On Saturday she took me to the market. While waiting for the bus, I wondered how on earth someone could identify and differentiate which bus travels where-there are more signs on the dashboards than there are fruit carts in the entire city. I also wondered how the bus driver would know we were waiting, since we weren't standing near any post. Nancy simply said, "It's easier from right here, I'll show you." Next I knew she was hopping onto a moving bus, motioning me to follow. I didn't have time to think twice. I reached for whichever bar was nearest and hoisted myself up. I'm pretty sure my eyes were closed-at least that's what my memory registered. Once we were safe and seated, she launched her jokes about my novice skills. If she didn't have such a contagious laugh I might have felt a little self-conscious--but hey, I get to play the newbie card for little awhile.
Oh, and I guess there's some small sign on the lower-left corner of the dashboard that states where the bus will end up. Shit.
Perhaps because they are an integral part of my daily routine, or perhaps because they simply scare the shit out of me; buses here are constantly on my mind. For now at least.
Last Friday, I hopped what amounted to three different buses to get to work. Not because that's how many buses are required to get me there, but honestly I had no idea what the hell I was doing. I got to work late, but I guess I got a great tour of the city.

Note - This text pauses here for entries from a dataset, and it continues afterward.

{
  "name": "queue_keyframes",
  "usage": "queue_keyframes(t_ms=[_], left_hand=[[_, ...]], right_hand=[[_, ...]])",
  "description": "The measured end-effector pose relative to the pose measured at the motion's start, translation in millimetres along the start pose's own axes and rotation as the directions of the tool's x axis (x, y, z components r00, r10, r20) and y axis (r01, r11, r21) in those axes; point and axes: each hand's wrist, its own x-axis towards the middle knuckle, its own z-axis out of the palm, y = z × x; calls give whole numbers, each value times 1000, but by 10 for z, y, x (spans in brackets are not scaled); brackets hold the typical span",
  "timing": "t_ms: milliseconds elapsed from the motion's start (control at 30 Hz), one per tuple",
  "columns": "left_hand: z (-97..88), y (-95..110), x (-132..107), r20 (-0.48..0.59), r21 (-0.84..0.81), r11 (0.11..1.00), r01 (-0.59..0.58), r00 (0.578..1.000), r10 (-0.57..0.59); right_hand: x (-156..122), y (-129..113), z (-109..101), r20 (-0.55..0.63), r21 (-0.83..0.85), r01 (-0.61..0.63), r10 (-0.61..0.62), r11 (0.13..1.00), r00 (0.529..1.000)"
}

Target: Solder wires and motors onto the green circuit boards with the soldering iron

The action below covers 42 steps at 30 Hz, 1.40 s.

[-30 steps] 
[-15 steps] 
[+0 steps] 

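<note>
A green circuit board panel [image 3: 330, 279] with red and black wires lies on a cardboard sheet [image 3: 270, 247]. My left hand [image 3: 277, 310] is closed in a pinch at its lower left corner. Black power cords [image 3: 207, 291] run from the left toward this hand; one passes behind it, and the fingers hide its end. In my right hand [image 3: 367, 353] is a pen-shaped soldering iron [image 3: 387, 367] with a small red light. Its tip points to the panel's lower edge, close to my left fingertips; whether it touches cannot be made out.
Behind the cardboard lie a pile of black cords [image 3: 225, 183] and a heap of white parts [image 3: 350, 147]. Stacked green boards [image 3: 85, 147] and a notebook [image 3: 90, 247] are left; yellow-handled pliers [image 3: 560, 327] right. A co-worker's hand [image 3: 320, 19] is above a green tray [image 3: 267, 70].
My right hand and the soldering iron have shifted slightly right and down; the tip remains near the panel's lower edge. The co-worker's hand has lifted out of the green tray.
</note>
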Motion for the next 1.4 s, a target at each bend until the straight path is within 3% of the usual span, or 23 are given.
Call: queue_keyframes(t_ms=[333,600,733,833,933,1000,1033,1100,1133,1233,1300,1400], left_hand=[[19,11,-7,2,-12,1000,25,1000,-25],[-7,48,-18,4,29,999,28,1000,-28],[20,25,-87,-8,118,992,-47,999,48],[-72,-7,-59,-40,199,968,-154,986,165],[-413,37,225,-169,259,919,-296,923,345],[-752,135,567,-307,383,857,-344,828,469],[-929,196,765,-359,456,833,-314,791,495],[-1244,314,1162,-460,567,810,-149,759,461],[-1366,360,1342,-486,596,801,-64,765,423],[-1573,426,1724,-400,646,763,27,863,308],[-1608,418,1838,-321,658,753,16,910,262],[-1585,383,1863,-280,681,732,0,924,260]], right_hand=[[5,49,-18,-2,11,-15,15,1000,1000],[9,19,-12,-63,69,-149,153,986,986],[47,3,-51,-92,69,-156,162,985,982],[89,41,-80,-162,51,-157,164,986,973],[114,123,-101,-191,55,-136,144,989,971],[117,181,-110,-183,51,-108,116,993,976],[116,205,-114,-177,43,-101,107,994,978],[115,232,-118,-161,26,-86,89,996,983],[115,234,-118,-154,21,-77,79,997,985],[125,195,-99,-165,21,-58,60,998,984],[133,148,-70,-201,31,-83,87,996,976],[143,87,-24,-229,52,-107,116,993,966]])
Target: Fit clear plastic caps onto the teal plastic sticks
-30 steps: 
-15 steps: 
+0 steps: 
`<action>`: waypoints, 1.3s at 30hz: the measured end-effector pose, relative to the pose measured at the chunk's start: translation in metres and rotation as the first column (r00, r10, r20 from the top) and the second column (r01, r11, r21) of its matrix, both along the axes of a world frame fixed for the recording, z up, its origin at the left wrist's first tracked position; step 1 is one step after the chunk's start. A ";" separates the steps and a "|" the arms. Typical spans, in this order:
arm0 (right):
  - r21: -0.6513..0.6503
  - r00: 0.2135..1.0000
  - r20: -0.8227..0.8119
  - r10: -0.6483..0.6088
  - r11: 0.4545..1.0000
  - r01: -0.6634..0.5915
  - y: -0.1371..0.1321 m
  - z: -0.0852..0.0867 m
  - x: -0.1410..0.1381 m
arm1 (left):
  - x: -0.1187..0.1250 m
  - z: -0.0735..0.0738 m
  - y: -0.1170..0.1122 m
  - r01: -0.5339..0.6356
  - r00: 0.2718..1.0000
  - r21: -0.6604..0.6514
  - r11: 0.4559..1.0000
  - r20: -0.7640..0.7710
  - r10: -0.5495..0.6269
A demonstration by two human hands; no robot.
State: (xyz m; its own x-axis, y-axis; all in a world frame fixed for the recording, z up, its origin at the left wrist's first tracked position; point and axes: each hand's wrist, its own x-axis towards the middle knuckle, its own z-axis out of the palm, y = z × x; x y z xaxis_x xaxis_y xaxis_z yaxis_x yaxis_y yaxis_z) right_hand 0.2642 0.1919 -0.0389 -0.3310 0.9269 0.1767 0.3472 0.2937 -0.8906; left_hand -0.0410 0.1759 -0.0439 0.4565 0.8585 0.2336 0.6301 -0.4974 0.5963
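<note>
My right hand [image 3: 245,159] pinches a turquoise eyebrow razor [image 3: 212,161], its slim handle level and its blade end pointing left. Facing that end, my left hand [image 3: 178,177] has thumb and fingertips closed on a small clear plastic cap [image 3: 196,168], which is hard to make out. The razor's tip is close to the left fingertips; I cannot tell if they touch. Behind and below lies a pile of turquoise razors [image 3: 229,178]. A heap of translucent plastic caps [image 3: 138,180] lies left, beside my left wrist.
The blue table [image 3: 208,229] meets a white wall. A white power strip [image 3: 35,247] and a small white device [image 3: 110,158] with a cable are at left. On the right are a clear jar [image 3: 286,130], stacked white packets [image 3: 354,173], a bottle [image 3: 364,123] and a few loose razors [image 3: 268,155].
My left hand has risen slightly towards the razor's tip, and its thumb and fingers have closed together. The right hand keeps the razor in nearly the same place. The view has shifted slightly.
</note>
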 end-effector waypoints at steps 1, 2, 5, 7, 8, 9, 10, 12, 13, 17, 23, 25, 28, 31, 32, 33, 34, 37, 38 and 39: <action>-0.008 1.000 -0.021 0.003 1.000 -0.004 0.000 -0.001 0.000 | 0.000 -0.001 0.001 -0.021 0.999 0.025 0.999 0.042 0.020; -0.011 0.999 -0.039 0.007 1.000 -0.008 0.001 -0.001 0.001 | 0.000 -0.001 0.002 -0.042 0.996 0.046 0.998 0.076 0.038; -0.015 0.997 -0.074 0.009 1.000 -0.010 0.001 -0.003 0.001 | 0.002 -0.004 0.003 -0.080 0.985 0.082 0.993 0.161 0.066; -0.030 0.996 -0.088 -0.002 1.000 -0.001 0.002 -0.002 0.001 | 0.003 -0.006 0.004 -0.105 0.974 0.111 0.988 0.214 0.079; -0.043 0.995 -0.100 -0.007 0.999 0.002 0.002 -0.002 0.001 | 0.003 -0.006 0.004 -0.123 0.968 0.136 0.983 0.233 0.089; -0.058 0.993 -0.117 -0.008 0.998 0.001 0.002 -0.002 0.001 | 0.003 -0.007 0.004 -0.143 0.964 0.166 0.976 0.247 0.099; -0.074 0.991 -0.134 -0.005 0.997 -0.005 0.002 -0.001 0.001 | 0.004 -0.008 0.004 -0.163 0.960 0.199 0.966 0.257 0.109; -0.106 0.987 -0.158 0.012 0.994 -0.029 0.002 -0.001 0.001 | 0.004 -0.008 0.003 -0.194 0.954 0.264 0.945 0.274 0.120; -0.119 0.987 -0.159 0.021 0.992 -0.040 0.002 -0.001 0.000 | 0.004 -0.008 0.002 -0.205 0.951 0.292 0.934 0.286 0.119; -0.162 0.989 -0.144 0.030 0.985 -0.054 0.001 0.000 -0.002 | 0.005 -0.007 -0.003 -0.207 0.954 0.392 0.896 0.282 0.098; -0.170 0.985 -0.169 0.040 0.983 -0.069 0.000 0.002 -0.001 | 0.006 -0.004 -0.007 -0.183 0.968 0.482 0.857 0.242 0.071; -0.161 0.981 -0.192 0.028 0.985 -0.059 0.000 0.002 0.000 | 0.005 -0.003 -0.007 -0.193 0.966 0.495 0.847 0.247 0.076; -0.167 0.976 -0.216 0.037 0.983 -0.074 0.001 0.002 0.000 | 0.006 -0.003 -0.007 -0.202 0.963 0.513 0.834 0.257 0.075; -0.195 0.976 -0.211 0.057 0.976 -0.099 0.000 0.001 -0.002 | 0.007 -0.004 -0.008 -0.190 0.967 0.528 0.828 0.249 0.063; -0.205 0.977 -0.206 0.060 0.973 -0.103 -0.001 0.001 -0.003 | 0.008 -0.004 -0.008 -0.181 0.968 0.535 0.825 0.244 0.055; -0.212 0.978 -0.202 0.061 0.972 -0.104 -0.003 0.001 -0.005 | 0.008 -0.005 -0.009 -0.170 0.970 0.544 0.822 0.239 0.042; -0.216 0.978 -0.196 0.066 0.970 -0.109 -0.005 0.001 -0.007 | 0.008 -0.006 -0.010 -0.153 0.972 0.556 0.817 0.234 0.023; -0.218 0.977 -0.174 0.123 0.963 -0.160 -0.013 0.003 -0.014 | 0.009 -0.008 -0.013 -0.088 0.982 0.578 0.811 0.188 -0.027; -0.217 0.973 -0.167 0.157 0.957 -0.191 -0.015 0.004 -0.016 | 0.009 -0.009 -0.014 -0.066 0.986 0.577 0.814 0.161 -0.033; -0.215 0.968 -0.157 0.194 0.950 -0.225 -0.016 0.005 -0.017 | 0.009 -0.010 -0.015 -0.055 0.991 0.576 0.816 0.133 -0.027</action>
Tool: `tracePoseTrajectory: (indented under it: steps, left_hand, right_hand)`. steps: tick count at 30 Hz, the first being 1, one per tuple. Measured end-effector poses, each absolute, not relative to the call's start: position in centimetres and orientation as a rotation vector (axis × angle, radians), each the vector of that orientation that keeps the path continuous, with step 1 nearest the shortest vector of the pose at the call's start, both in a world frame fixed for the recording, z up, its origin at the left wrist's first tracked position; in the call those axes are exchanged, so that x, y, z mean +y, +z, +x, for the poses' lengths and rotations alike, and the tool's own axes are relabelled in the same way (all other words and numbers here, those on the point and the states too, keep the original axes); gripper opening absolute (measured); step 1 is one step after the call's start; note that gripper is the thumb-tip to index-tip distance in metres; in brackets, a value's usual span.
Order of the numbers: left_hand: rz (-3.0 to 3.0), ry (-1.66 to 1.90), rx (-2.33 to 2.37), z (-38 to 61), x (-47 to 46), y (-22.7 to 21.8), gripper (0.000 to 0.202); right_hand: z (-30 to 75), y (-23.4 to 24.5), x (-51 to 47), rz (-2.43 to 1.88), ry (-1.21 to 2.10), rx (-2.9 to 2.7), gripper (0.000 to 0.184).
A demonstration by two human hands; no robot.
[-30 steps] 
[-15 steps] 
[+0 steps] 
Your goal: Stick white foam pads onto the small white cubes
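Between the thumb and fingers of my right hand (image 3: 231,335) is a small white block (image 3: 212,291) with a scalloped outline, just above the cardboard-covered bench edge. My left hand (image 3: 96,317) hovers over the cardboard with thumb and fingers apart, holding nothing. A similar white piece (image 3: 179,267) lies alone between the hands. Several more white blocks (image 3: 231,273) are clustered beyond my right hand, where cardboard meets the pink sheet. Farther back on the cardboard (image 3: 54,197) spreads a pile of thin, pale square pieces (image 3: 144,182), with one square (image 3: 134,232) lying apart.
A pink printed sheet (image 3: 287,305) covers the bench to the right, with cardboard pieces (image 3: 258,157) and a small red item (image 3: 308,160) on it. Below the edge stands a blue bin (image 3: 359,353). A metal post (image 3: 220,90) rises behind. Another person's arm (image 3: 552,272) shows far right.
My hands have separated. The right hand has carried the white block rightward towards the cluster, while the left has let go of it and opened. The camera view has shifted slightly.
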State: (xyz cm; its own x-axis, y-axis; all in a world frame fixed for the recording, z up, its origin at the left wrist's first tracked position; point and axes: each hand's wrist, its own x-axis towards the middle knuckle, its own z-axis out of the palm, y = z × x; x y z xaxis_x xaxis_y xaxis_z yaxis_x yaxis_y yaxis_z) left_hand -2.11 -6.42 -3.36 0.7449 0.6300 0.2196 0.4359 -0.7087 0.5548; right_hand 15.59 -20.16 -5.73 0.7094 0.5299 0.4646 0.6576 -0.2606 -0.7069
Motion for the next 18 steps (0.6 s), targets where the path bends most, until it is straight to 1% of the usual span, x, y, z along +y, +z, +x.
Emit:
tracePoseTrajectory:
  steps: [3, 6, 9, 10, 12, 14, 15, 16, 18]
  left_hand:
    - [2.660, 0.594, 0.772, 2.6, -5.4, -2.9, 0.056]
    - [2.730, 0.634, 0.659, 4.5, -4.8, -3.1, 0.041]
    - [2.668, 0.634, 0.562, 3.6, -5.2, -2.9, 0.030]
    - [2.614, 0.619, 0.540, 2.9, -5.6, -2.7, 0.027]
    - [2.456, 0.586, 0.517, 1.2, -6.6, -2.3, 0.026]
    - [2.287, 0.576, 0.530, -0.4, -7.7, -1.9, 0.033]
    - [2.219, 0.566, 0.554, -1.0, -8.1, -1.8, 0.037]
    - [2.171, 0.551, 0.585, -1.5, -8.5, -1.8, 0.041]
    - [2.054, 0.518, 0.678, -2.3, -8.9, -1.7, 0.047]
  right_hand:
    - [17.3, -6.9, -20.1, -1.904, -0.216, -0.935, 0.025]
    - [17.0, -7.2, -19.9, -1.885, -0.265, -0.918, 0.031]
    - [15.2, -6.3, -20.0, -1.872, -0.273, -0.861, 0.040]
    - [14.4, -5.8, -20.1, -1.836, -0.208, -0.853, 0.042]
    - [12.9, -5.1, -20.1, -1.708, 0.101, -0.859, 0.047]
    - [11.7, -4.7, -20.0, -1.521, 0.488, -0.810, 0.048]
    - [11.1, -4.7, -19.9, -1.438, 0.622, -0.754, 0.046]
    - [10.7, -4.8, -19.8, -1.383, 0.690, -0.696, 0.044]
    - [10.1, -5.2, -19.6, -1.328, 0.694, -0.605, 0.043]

Beyond that, the buses here take some getting used to. No matter the hour of the day, or the direction one wishes to travel, the buses are guaranteed to be packed-to-the-brim, and just by boarding it does not ensure your right to breathe properly or to escape once you reach your stop. No, once you get on and grab a stake you claim your territory-and you don't give in to the pushes. If you do give in, you'll be securely locked-in from 360 angles, and you can forget about making it to the doorway in time. Riding this form of transport takes skill, of which I have not yet fully developed. I look around and see all the women clutching their handbags; men with wandering eyes. I wish I didn't have to be gender-specific, but that shit is all-too-apparent here; machismo in its highest form of power. Nancy told me not to be afraid to yell "Eres idiota" at any muchacho who makes a pass at me on the bus.
Though buses will take time, I feel l like I may finally be adjusting. I again feel comfortable being alone with my thoughts for the majority of the day, and I've gotten the grip on myself that will be required in order to turn this city into a temporary home. Everything does still feel quite foreign, though.
When adjusting to a new place, the challenges are infinite, but they're nothing a good sense of humor and self-assuredness can't overcome. So I guess those are the two aspects of my personality I will rely on and strengthen during the upcoming weeks.
I managed to take a couple pictures of my room with my computer (backwards):


Hey Niece-y
ReplyDeleteI’m tuned in and glad to see you’re adjusting to your new environment. Looking forward to reading all about your latest adventures and the characters you meet along your way.
Have fun, stay safe and watch out for all the muchachos!
"The happiest people don't necessarily have the best of everything; they just make the best of everything they have"
ps- it only took about 12 hours to figure out how to comment!